• **Task goal**: An exact copy of the entries is required, with every image omitted.

• **Dataset records**:
★ ★ ★ ★ ★ ★ ★

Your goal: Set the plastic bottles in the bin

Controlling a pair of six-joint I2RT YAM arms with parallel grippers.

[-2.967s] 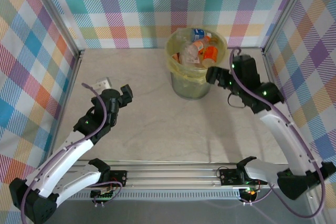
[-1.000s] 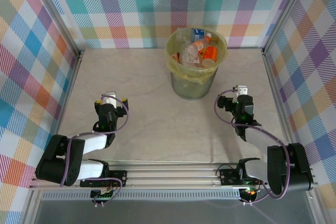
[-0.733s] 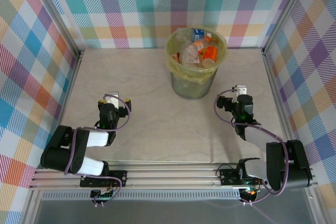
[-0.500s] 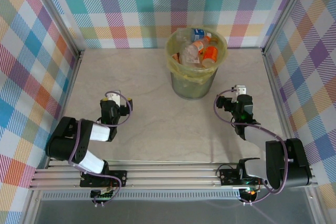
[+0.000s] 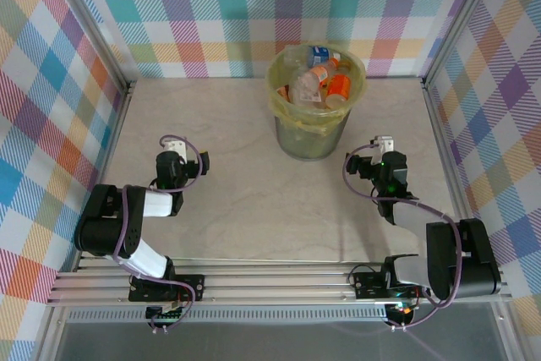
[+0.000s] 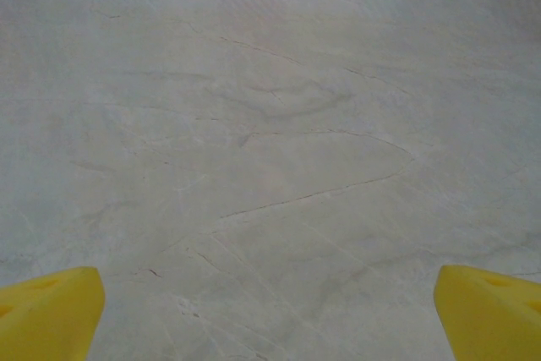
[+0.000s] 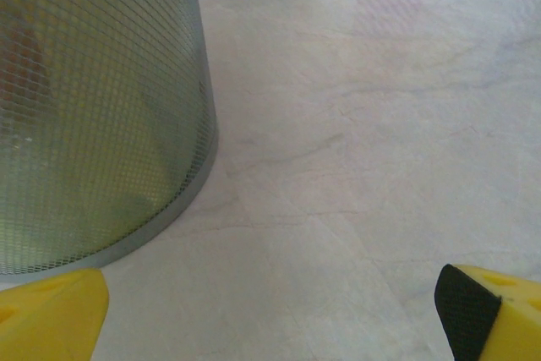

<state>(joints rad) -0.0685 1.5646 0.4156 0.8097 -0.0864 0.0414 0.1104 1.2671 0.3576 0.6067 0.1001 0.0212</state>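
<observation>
Both tools stand wide open and hold nothing. The left tool (image 5: 176, 151) sits low over the left part of the tabletop (image 5: 254, 192), its arm folded back toward the base. In the left wrist view its yellow fingertips (image 6: 51, 314) show at the two bottom corners, spread far apart, with bare pale veined stone between them. It touches no object and is well apart from the bin.

The right tool (image 5: 379, 151) sits on the right side, near the bin (image 5: 308, 137), slightly nearer the arm bases than it. In the right wrist view its two yellow fingertips (image 7: 51, 314) are likewise at the bottom corners, as wide as the frame, and the right one shows a dark inner pad. The bin's wall (image 7: 93, 107) rises just ahead and to the left of the tool; from this close it reads as a fine greenish mesh with a yellowish lining behind it. The fingers are apart from the wall, not touching it.

The bin stands upright toward the far middle of the tabletop, its yellowish bag folded over the rim. The plastic bottles (image 5: 314, 78) lie heaped inside it, up to the rim: one with an orange label (image 5: 338, 86) on the right, one with a blue label (image 5: 321, 52) at the far edge, and clear ones (image 5: 303, 84) across the middle. An exact count cannot be made from above.

Checked, multicoloured walls (image 5: 211, 6) enclose the tabletop on three sides.
</observation>
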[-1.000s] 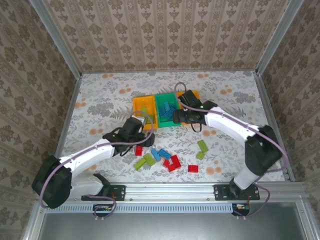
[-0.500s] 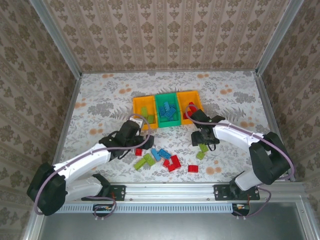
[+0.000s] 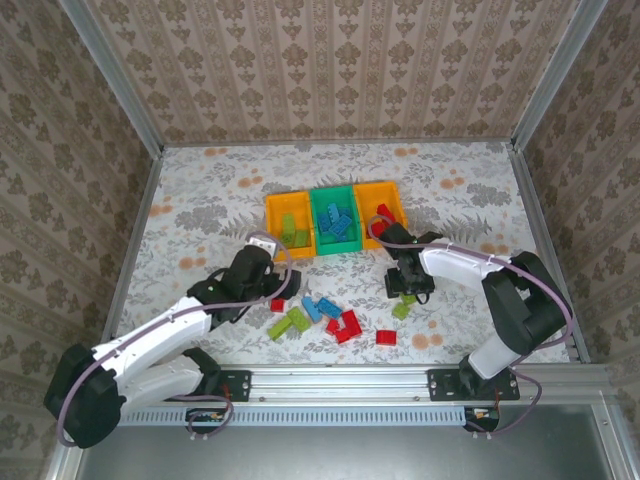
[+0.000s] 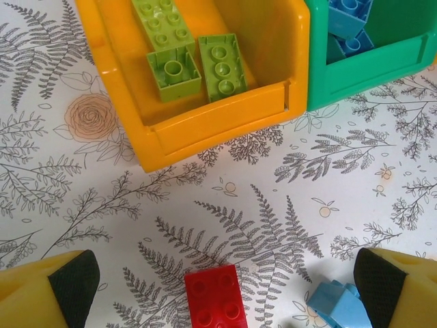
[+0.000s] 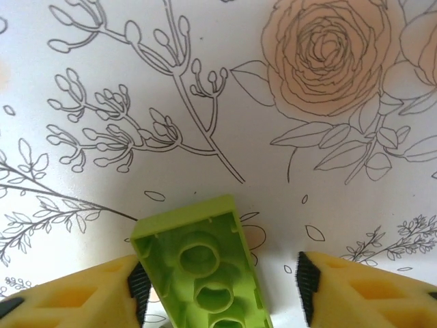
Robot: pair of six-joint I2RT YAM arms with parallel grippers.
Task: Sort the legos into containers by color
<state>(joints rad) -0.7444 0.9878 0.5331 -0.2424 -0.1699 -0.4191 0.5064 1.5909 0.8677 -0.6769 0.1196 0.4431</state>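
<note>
Three containers stand in a row: an orange bin (image 3: 287,222) with lime legos (image 4: 179,67), a green bin (image 3: 334,217) with blue ones, and an orange bin (image 3: 381,200) with red. My right gripper (image 3: 405,288) is down at the table, open around an upside-down lime brick (image 5: 205,273). The left pad (image 5: 140,287) touches that brick, and a gap separates it from the right pad. My left gripper (image 4: 222,287) hangs wide open over a small red brick (image 4: 215,299), with a blue brick (image 4: 338,306) near its right finger.
Loose legos lie in front of the bins: lime (image 3: 289,321), blue (image 3: 320,307), red (image 3: 345,325), red (image 3: 386,337) and lime (image 3: 402,310). Metal frame rails and patterned walls enclose the floral table (image 3: 200,200).
My right arm has come from the green bin down to the table over the lime brick, and its jaws have narrowed. My left arm has drawn back slightly toward the near left.
</note>
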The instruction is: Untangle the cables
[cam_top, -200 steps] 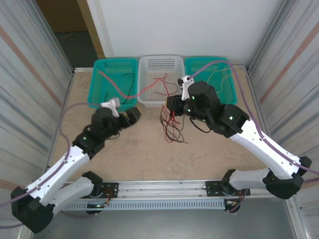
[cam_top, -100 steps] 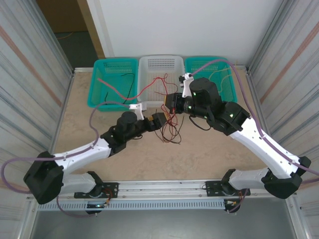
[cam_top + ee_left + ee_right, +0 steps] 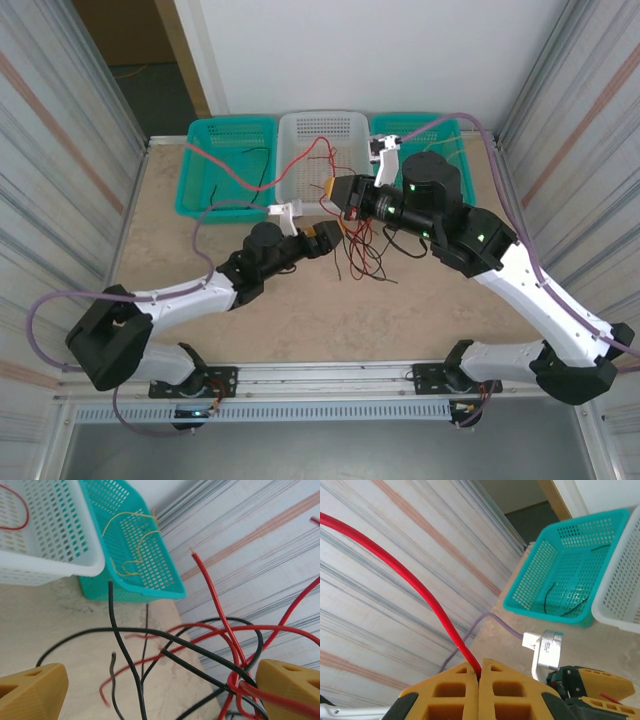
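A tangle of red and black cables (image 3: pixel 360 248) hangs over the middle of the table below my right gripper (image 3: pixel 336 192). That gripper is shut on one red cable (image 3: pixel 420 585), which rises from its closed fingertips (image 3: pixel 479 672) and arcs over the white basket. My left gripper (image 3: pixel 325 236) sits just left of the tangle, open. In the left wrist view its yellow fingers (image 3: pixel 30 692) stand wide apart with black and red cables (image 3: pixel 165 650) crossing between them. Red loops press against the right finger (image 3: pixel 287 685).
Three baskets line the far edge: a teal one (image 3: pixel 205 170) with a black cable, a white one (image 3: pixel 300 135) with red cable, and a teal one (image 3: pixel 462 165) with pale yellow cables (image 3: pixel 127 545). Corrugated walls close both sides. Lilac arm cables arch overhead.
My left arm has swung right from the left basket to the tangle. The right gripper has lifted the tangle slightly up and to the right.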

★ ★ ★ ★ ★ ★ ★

• **Result of this exercise**:
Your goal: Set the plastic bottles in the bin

Controlling a pair of six-joint I2RT YAM arms with parallel grippers.

[-2.967s] 
[-1.000s] 
[-0.733s] 
[-0.500s] 
[+0.000s] 
[+0.000s] 
[+0.000s] 

<state>(joints rad) -0.0685 1.5646 0.4156 0.8097 -0.0864 0.0414 0.1104 1.2671 0.3576 0.6067 0.1001 0.0212</state>
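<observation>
Both tools stand wide open and hold nothing. The left tool (image 5: 176, 151) sits low over the left part of the tabletop (image 5: 254, 192), its arm folded back toward the base. In the left wrist view its yellow fingertips (image 6: 51, 314) show at the two bottom corners, spread far apart, with bare pale veined stone between them. It touches no object and is well apart from the bin.

The right tool (image 5: 379, 151) sits on the right side, near the bin (image 5: 308, 137), slightly nearer the arm bases than it. In the right wrist view its two yellow fingertips (image 7: 51, 314) are likewise at the bottom corners, as wide as the frame, and the right one shows a dark inner pad. The bin's wall (image 7: 93, 107) rises just ahead and to the left of the tool; from this close it reads as a fine greenish mesh with a yellowish lining behind it. The fingers are apart from the wall, not touching it.

The bin stands upright toward the far middle of the tabletop, its yellowish bag folded over the rim. The plastic bottles (image 5: 314, 78) lie heaped inside it, up to the rim: one with an orange label (image 5: 338, 86) on the right, one with a blue label (image 5: 321, 52) at the far edge, and clear ones (image 5: 303, 84) across the middle. An exact count cannot be made from above.

Checked, multicoloured walls (image 5: 211, 6) enclose the tabletop on three sides.
</observation>
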[-1.000s] 
[-0.500s] 
[+0.000s] 
[+0.000s] 
[+0.000s] 
Robot: pair of six-joint I2RT YAM arms with parallel grippers.
Task: Sort the legos into containers by color
<state>(joints rad) -0.7444 0.9878 0.5331 -0.2424 -0.1699 -0.4191 0.5064 1.5909 0.8677 -0.6769 0.1196 0.4431</state>
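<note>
Three containers stand in a row: an orange bin (image 3: 287,222) with lime legos (image 4: 179,67), a green bin (image 3: 334,217) with blue ones, and an orange bin (image 3: 381,200) with red. My right gripper (image 3: 405,288) is down at the table, open around an upside-down lime brick (image 5: 205,273). The left pad (image 5: 140,287) touches that brick, and a gap separates it from the right pad. My left gripper (image 4: 222,287) hangs wide open over a small red brick (image 4: 215,299), with a blue brick (image 4: 338,306) near its right finger.
Loose legos lie in front of the bins: lime (image 3: 289,321), blue (image 3: 320,307), red (image 3: 345,325), red (image 3: 386,337) and lime (image 3: 402,310). Metal frame rails and patterned walls enclose the floral table (image 3: 200,200).
My right arm has come from the green bin down to the table over the lime brick, and its jaws have narrowed. My left arm has drawn back slightly toward the near left.
</note>
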The instruction is: Untangle the cables
[cam_top, -200 steps] 
[cam_top, -100 steps] 
[cam_top + ee_left + ee_right, +0 steps] 
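A tangle of red and black cables (image 3: pixel 360 248) hangs over the middle of the table below my right gripper (image 3: pixel 336 192). That gripper is shut on one red cable (image 3: pixel 420 585), which rises from its closed fingertips (image 3: pixel 479 672) and arcs over the white basket. My left gripper (image 3: pixel 325 236) sits just left of the tangle, open. In the left wrist view its yellow fingers (image 3: pixel 30 692) stand wide apart with black and red cables (image 3: pixel 165 650) crossing between them. Red loops press against the right finger (image 3: pixel 287 685).
Three baskets line the far edge: a teal one (image 3: pixel 205 170) with a black cable, a white one (image 3: pixel 300 135) with red cable, and a teal one (image 3: pixel 462 165) with pale yellow cables (image 3: pixel 127 545). Corrugated walls close both sides. Lilac arm cables arch overhead.
My left arm has swung right from the left basket to the tangle. The right gripper has lifted the tangle slightly up and to the right.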

The exercise calls for nothing further.